The letter, which was included in an amended securities filing, featured several concerns that Musk had about the Twitter deal. As per the letter, Musk believes that Twitter is “actively resisting and thwarting his information rights” by refusing to disclose the specifics of its data on spam and fake accounts.

While Musk and Twitter had already agreed on a $44 billion buyout, Musk noted that he is putting the deal “temporarily on hold” amidst the social media company’s claims that less than 5% of its users are fake or spam accounts. Musk believes that the number is far larger, and he has since demanded clearer data pertaining to Twitter’s own estimates.
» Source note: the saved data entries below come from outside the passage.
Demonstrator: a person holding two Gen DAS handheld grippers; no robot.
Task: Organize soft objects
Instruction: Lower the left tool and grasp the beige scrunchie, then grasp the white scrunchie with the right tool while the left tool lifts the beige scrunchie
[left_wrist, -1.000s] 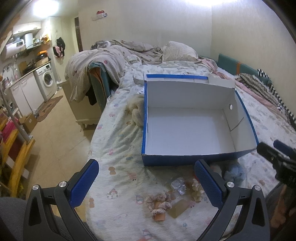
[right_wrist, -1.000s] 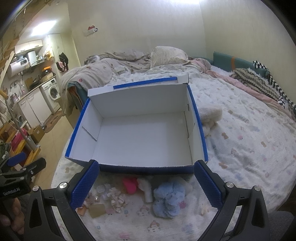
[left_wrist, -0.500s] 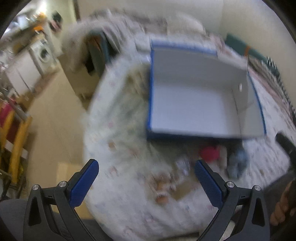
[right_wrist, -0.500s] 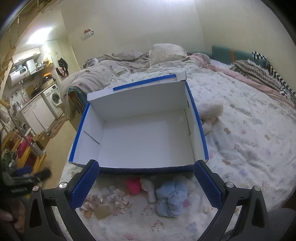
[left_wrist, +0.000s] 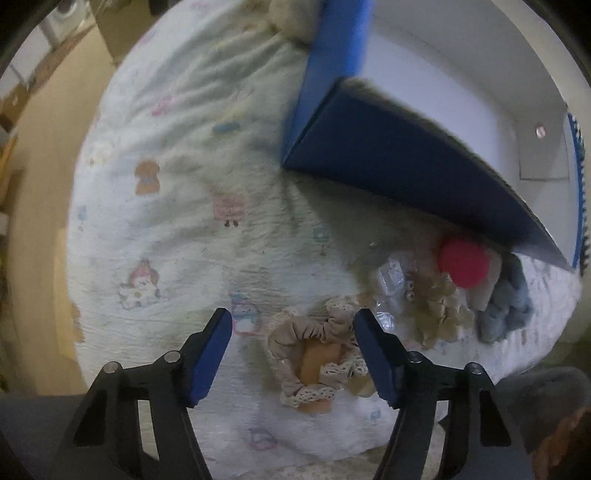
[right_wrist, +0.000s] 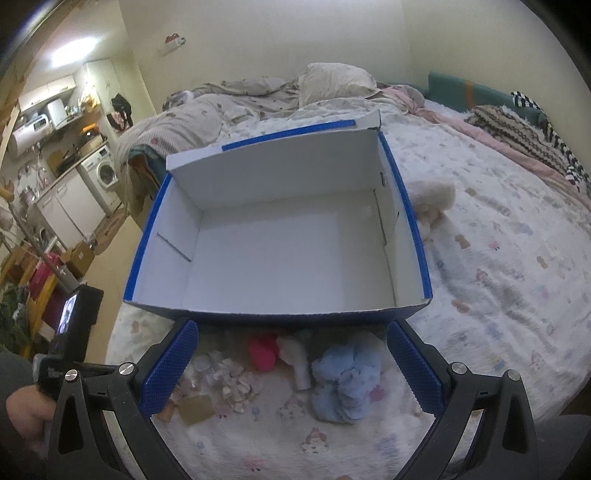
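While the blue box (right_wrist: 280, 236) sits open on the bedspread (left_wrist: 177, 229), a red pom-pom (left_wrist: 461, 264) and blue plush (right_wrist: 347, 380) lie against its near wall. Having dropped since a second ago, the left gripper (left_wrist: 291, 354) straddles the beige scrunchie (left_wrist: 314, 354), jaws apart; the right gripper (right_wrist: 291, 365) hovers, jaws spread.

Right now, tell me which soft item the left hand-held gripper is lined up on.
The beige lace-trimmed scrunchie, lying between the open left hand-held gripper fingers. The blue fluffy scrunchie and pink ball lie farther right.
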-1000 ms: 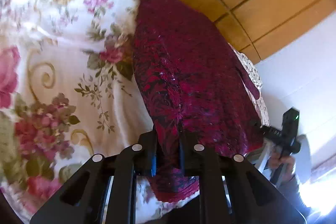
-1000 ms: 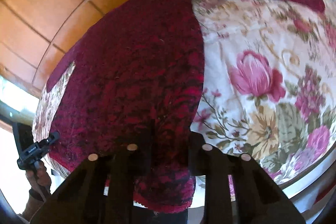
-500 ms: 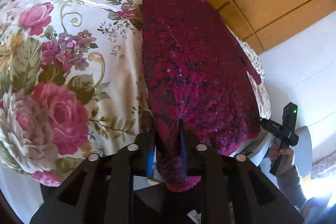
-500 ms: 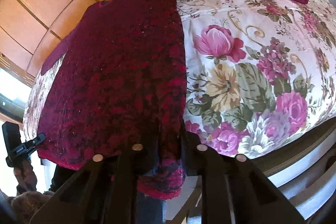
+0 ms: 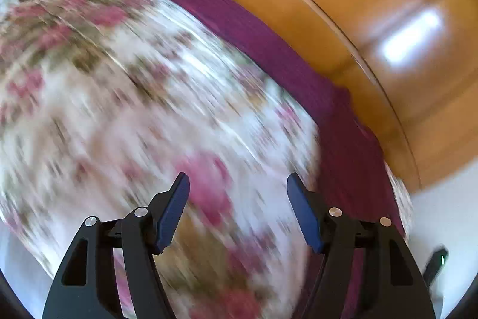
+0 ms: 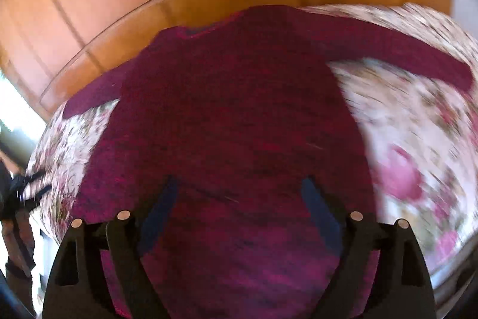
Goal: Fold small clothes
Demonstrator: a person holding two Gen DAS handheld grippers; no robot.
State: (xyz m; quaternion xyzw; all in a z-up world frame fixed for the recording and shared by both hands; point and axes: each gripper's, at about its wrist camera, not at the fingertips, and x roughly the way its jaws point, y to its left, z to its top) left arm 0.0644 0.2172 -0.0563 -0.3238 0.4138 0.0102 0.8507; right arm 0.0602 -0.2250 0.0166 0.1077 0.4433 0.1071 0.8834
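A floral bed (image 6: 418, 139) is carrying a sweater (image 6: 233, 115), lying flat against its headboard edge. Both hand-held grippers, left (image 5: 237, 210) and right (image 6: 239, 207), are opening, gripping nothing.

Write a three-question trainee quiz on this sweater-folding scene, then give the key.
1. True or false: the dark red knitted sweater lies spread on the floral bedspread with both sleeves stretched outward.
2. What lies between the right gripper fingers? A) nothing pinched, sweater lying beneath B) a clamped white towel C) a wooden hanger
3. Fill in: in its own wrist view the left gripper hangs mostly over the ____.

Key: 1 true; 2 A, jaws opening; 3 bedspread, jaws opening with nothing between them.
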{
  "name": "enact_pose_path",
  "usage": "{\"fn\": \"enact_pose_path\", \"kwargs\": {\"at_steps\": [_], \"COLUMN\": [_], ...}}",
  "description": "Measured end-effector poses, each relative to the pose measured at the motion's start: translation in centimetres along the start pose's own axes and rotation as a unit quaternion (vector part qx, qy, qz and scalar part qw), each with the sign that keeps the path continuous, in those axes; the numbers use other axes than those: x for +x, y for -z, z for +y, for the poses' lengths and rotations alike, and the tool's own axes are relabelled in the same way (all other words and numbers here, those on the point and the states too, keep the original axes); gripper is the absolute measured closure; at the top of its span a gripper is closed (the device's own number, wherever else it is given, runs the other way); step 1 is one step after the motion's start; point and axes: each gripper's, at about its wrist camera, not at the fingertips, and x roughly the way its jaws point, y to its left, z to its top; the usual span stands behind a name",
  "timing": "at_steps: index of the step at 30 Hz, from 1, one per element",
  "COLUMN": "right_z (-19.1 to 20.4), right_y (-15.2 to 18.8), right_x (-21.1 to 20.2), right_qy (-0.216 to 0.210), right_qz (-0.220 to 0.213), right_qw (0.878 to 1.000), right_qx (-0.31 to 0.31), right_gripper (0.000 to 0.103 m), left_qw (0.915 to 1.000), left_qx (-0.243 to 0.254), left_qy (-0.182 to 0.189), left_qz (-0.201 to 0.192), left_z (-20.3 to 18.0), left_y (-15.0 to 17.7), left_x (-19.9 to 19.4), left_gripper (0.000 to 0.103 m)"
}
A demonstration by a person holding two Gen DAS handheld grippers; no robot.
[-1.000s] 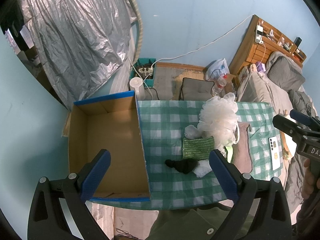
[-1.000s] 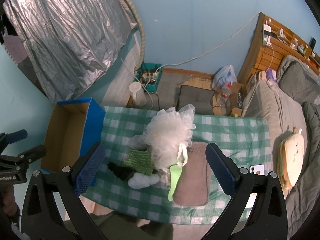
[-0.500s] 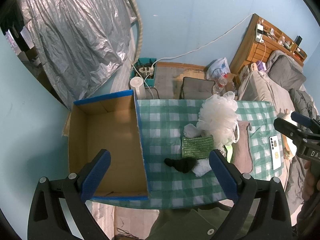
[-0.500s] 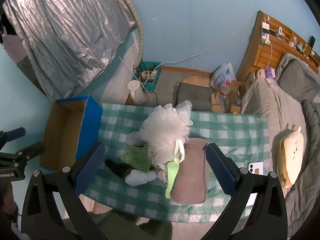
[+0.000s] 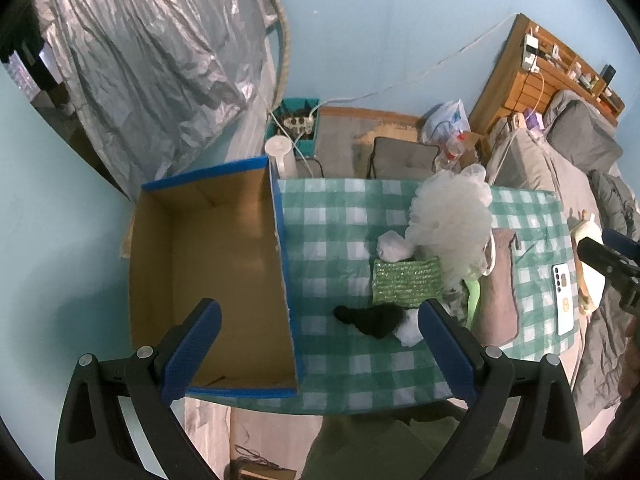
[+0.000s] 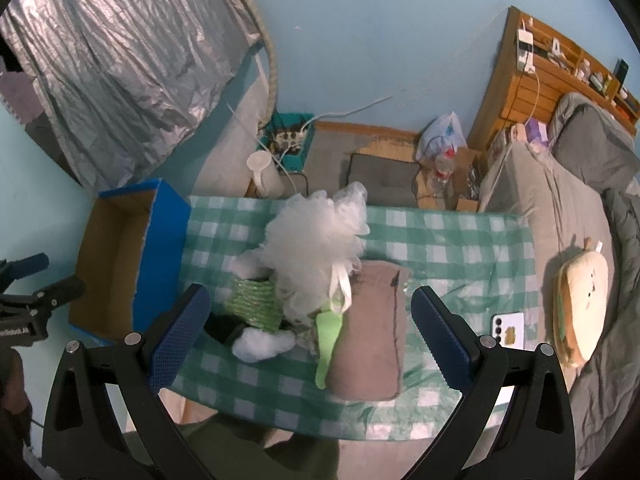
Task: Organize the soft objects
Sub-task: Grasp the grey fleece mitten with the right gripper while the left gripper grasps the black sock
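Note:
A heap of soft things lies on the green checked tablecloth (image 5: 332, 220): a big white mesh puff (image 5: 452, 220) (image 6: 316, 240), a green knitted cloth (image 5: 406, 282) (image 6: 252, 304), a black sock (image 5: 372, 320), white socks (image 6: 260, 344), a light green strip (image 6: 328, 344) and a brown folded towel (image 5: 498, 288) (image 6: 370, 332). An open cardboard box with blue edges (image 5: 208, 280) (image 6: 116, 264) stands at the table's left end. My left gripper (image 5: 316, 352) is open and empty, high above the box edge. My right gripper (image 6: 308, 336) is open and empty, high above the heap.
A white phone (image 5: 564, 300) (image 6: 508, 328) lies at the table's right end. A bed with a toast-shaped plush (image 6: 580, 300) is on the right. A floor cushion (image 5: 404, 158), a power strip box (image 5: 296, 124) and a silver curtain (image 5: 152, 64) lie beyond the table.
Both grippers have drifted slightly; the table looks a little farther off in both views. The objects have not moved.

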Motion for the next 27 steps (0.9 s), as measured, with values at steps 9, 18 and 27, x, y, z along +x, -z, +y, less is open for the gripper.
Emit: {"fn": "enact_pose_path", "kwargs": {"at_steps": [9, 18, 27], "right_z": [-4.2, -7.3, -8.7], "right_y": [1.8, 4.5, 6.9], "right_x": [4.1, 8.8, 13.6], "right_qy": [0.012, 0.015, 0.000], "right_qz": [0.033, 0.072, 0.109], "right_qw": [0.999, 0.997, 0.993], "right_qx": [0.021, 0.026, 0.034], "right_gripper": [0.003, 0.003, 0.003], "left_qw": [0.9989, 0.9957, 0.9913], "left_qx": [0.019, 0.062, 0.100], "left_qy": [-0.001, 0.007, 0.006], "left_qz": [0.043, 0.069, 0.086], "left_z": [-1.8, -5.3, -7.6], "left_y": [0.6, 1.4, 2.9], "left_x": [4.0, 7.9, 12.1], "left_gripper": [0.003, 0.003, 0.003]}}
“It really depends on a lot of factors here. I’m still waiting for some sort of logical explanation for the number or sort of fake or spam accounts on Twitter. And Twitter is refusing to tell us. This seems like a strange thing. Like if you said, ‘Okay, I’m going to agree to buy your house’. You say the house has less than 5% termites. That’s an acceptable number. But if it turns out it the right per cent is 90% termites, that’s not okay,” Musk previously said at the All-In Summit.

The letter also noted that Twitter is in a “clear material breach” of its obligations by refusing to provide clear data about the Tesla CEO’s concerns. Musk’s lawyers further noted in the letter that Twitter’s refusal to accommodate Musk’s requests so far is causing further suspicion that information is being withheld.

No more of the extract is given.